E-learning is a cutting-edge learning and teaching approach that improves education and learning processes in an online environment [1, 2]. E-learning platforms, which are except in time and place, provide training and learning opportunities and play a key role in promoting new methods of teaching [3]. It is noted that numerous developing nations have introduced and implemented e-learning for education. It can involve a full focus on the learning platform, integrated e-learning, or a conventional blackboard classroom with e-learning.

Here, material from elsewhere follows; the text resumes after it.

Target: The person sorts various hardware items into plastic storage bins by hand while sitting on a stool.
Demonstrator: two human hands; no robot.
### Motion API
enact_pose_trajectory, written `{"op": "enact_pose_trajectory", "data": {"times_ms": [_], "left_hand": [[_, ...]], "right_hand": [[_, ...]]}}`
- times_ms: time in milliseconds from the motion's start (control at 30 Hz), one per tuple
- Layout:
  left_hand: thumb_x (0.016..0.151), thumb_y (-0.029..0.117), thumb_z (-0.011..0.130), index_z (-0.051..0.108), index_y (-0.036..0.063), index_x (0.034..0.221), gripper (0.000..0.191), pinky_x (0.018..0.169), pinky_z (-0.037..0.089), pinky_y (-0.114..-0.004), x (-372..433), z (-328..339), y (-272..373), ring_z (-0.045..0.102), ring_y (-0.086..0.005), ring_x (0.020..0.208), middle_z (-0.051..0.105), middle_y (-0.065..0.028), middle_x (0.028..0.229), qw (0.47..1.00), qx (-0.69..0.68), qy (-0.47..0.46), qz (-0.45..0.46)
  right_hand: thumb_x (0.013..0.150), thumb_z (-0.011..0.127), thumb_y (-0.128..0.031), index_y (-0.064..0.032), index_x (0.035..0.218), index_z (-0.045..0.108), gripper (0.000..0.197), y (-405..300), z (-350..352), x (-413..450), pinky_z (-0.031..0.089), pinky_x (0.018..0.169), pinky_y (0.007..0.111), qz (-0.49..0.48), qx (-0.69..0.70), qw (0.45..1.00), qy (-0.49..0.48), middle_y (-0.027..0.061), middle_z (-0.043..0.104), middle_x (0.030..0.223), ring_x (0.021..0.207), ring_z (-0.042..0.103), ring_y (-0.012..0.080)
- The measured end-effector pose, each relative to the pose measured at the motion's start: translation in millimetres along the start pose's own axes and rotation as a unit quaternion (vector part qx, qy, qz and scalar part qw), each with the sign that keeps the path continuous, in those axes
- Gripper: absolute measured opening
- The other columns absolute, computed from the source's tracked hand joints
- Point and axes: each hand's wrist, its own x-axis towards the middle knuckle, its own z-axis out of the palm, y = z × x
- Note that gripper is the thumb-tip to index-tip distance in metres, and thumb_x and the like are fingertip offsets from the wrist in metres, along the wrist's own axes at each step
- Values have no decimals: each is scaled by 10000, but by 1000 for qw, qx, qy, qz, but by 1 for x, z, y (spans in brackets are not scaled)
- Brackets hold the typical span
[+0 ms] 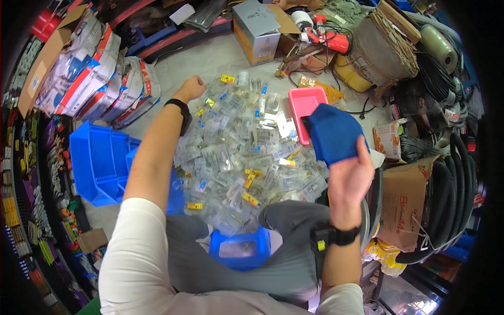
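My right hand [352, 179] is palm up at the right, with the thumb along the edge of a folded blue cloth [336, 132] that it holds. The cloth covers part of a shallow pink plastic tray [309, 96]. My left hand [192, 88] is curled at the far left edge of a wide pile of clear plastic packs [224, 157]. Its fingers face away, so whether it grips anything is hidden. Small metal parts show inside some packs, and several bear yellow or blue labels. Between my legs is a blue plastic bin [240, 250].
Blue plastic bins [104, 165] stand left, partly behind my left forearm. Beyond them are stacked white sacks [88, 78] and a stocked shelf [35, 177]. A grey and yellow carton [256, 33] stands at the back. Black corrugated hose [453, 197] and a brown carton [403, 204] are right.
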Motion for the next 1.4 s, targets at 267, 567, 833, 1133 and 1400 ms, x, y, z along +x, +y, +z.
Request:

Despite its benefits, the complete and effective implementation of E-learning has yet to be achieved [4]. If E-learning is effectively incorporated in the education sector, several potential advantages can be seen. Previous research has shown that critical success factors (CSFs) play a key role in the successful implementation of e-learning. Besides, it's also been shown that essential factors of different dimensions can have different effects on the e-learning system [5–7]. Thus, it is important that the analysis and resource allocation of the E-learning CSFs be specifically examined and that a proposed framework of the success factors of E-learning is presented.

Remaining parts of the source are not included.